[PROMPT]
Given the listing below, write out exactly the lines starting with the line that has "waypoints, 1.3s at" and going on through the line that has "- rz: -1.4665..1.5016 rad", both kept.

[EXTRACTED INFORMATION]
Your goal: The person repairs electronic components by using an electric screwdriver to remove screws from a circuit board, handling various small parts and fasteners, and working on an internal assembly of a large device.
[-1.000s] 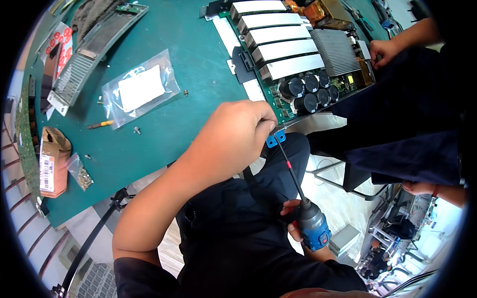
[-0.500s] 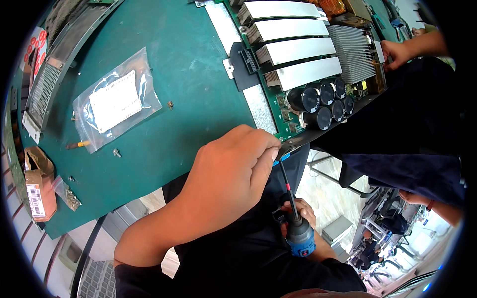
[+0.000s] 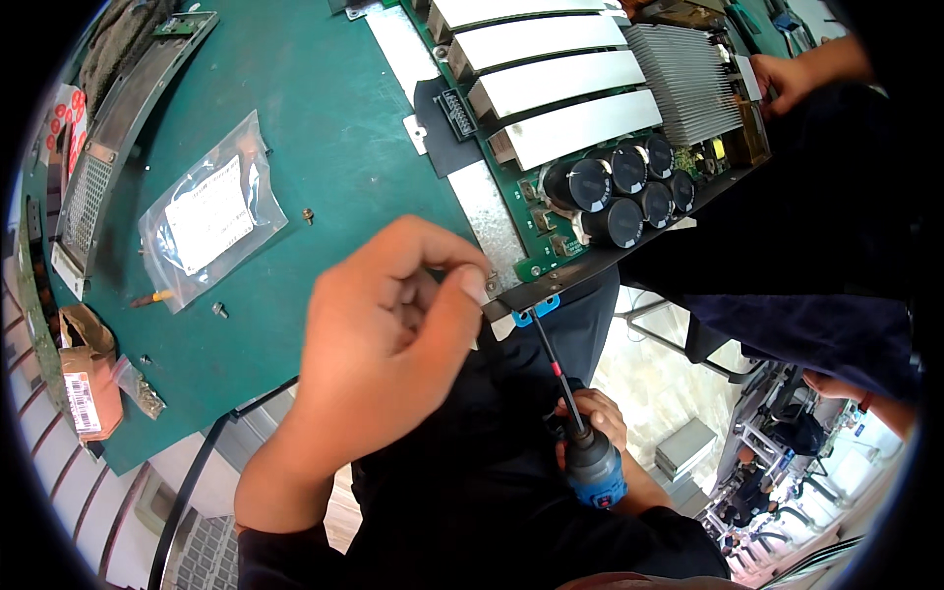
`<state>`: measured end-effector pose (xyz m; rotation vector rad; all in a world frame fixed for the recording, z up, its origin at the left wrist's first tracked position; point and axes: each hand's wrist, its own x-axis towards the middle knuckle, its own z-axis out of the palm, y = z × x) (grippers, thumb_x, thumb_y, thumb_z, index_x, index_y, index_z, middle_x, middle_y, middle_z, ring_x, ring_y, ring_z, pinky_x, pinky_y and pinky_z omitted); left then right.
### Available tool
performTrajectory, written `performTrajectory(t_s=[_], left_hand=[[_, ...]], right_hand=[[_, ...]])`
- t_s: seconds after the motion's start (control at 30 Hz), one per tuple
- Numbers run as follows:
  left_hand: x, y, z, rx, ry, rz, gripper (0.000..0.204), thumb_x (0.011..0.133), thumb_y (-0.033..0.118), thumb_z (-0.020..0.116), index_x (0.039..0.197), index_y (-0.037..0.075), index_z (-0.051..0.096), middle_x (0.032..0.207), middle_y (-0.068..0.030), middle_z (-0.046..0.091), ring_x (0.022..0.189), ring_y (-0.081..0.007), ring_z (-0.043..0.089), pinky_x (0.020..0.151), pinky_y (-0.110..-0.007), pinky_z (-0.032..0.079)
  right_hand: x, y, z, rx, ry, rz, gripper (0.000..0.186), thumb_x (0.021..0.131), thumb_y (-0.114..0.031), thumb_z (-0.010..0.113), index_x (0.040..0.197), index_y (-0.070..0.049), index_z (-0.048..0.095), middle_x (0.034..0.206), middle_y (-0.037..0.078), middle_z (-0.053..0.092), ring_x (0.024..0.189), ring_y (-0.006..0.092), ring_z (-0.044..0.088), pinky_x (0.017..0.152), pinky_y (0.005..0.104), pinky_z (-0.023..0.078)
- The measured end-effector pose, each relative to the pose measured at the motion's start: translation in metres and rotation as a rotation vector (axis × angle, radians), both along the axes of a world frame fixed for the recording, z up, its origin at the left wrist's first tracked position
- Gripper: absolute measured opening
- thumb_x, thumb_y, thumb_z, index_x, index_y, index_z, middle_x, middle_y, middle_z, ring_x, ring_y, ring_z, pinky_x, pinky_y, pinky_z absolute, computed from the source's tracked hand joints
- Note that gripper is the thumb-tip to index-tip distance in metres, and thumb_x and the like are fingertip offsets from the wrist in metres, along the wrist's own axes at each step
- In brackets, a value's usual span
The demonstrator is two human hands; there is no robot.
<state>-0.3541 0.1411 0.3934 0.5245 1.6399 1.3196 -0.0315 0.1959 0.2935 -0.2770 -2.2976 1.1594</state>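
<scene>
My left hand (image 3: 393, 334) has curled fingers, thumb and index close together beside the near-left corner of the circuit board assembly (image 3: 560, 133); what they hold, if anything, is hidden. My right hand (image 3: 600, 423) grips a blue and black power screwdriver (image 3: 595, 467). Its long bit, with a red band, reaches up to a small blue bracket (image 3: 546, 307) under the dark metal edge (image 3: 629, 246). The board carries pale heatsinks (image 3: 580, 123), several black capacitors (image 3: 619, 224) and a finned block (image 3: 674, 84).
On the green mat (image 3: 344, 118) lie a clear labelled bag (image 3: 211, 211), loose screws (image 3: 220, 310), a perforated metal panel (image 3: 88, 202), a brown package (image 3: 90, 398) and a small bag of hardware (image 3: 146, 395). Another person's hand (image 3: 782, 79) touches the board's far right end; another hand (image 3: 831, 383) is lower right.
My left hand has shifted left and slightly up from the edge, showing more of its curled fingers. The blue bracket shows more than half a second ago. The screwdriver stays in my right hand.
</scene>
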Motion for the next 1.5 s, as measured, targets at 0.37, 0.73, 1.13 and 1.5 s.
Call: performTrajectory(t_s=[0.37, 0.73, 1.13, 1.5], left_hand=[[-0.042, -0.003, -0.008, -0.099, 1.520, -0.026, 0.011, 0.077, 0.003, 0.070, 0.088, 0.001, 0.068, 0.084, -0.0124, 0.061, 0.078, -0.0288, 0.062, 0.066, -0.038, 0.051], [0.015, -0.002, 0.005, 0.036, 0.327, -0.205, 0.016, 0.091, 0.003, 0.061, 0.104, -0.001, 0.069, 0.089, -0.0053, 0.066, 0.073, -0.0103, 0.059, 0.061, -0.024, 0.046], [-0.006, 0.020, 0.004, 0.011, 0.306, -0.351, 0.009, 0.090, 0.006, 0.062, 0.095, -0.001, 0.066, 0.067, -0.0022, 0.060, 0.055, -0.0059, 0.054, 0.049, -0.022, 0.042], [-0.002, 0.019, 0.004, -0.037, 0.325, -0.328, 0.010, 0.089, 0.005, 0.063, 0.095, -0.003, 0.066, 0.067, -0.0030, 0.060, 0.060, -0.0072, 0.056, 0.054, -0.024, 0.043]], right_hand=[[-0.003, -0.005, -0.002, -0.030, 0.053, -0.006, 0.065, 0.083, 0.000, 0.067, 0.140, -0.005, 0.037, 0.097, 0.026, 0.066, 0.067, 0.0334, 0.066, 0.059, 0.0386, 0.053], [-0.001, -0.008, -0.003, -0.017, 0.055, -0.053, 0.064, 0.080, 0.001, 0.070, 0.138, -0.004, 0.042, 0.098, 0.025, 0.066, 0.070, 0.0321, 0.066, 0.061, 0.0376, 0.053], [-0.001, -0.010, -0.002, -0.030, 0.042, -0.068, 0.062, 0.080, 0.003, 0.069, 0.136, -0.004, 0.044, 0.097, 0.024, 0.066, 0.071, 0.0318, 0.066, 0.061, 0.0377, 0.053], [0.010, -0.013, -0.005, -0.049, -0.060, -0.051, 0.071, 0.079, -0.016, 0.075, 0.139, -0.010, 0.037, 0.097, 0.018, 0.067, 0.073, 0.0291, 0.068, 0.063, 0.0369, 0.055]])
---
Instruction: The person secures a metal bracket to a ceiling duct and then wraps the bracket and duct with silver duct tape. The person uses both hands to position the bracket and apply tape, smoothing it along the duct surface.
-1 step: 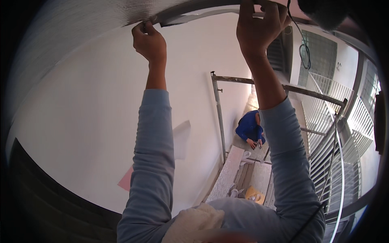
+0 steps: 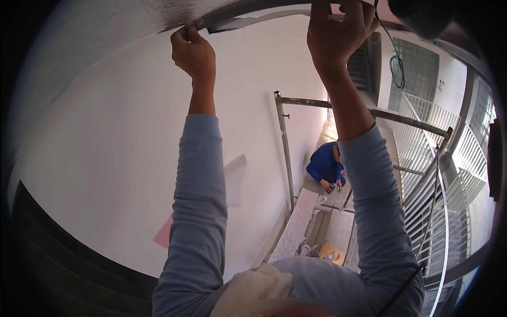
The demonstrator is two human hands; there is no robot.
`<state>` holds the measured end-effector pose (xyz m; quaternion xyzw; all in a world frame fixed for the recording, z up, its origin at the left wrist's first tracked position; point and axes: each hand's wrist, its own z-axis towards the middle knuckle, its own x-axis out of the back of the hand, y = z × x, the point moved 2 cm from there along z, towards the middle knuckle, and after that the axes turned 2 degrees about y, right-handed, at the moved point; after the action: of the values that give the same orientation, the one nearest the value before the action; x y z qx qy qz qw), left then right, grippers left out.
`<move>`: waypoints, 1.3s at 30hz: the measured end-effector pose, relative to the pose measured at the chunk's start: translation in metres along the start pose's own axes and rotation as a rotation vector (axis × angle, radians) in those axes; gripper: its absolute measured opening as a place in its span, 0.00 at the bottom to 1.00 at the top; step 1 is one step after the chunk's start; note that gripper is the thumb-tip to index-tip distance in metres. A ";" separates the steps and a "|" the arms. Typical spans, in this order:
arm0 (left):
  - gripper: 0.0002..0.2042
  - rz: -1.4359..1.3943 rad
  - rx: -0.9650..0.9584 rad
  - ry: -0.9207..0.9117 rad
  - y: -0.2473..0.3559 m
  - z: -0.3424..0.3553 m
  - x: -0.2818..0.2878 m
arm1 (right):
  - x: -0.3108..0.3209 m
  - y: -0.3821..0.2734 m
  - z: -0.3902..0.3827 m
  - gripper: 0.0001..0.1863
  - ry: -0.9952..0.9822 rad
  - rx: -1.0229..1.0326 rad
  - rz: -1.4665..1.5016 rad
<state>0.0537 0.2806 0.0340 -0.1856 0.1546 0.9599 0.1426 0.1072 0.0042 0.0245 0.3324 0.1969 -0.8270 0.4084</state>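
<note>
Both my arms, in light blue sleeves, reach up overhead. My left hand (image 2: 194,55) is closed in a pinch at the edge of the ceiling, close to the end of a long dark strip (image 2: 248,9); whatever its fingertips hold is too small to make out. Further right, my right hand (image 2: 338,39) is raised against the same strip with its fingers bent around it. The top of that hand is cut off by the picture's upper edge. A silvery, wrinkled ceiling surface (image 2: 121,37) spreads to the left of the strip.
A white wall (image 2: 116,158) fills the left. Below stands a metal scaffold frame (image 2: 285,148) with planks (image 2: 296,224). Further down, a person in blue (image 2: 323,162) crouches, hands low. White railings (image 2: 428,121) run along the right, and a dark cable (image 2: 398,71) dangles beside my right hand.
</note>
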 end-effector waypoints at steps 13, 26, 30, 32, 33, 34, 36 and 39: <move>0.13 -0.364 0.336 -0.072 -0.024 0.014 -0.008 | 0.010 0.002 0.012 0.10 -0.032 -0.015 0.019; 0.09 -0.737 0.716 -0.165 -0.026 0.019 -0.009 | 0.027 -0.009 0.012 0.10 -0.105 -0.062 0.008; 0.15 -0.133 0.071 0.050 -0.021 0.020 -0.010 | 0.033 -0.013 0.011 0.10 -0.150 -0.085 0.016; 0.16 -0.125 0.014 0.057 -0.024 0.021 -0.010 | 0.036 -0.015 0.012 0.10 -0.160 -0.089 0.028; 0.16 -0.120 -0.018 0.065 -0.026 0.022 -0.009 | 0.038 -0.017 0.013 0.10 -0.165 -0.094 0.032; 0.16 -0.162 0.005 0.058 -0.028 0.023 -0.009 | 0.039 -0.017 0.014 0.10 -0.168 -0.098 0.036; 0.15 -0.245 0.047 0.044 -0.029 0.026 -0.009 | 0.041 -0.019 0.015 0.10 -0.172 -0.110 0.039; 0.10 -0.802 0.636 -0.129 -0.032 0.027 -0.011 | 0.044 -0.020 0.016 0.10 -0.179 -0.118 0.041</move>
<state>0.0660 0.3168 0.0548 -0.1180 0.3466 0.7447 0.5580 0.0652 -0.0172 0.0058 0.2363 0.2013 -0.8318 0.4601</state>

[SOLUTION TO THE PROBLEM]
`<move>`: waypoints, 1.3s at 30hz: the measured end-effector pose, relative to the pose measured at the chunk's start: translation in metres along the start pose's own axes and rotation as a rotation vector (axis × angle, radians) in those axes; gripper: its absolute measured opening as a place in its span, 0.00 at the bottom to 1.00 at the top; step 1 is one step after the chunk's start; note that gripper is the thumb-tip to index-tip distance in metres. A ";" separates the steps and a "|" the arms. Typical spans, in this order:
arm0 (left):
  - gripper: 0.0002..0.2042
  - rz: -1.4359..1.3943 rad
  - rx: -0.9650..0.9584 rad
  - ry: -0.9207..0.9117 rad
  - y: -0.2473..0.3559 m
  - z: -0.3424..0.3553 m
  - x: -0.2818..0.2878 m
arm1 (right):
  - x: -0.3108..0.3209 m
  - y: -0.3821..0.2734 m
  - z: -0.3902..0.3827 m
  - gripper: 0.0001..0.1863
  - ry: -0.9952..0.9822 rad
  - rx: -1.0229..1.0326 rad
  - rz: -1.4665..1.5016 rad

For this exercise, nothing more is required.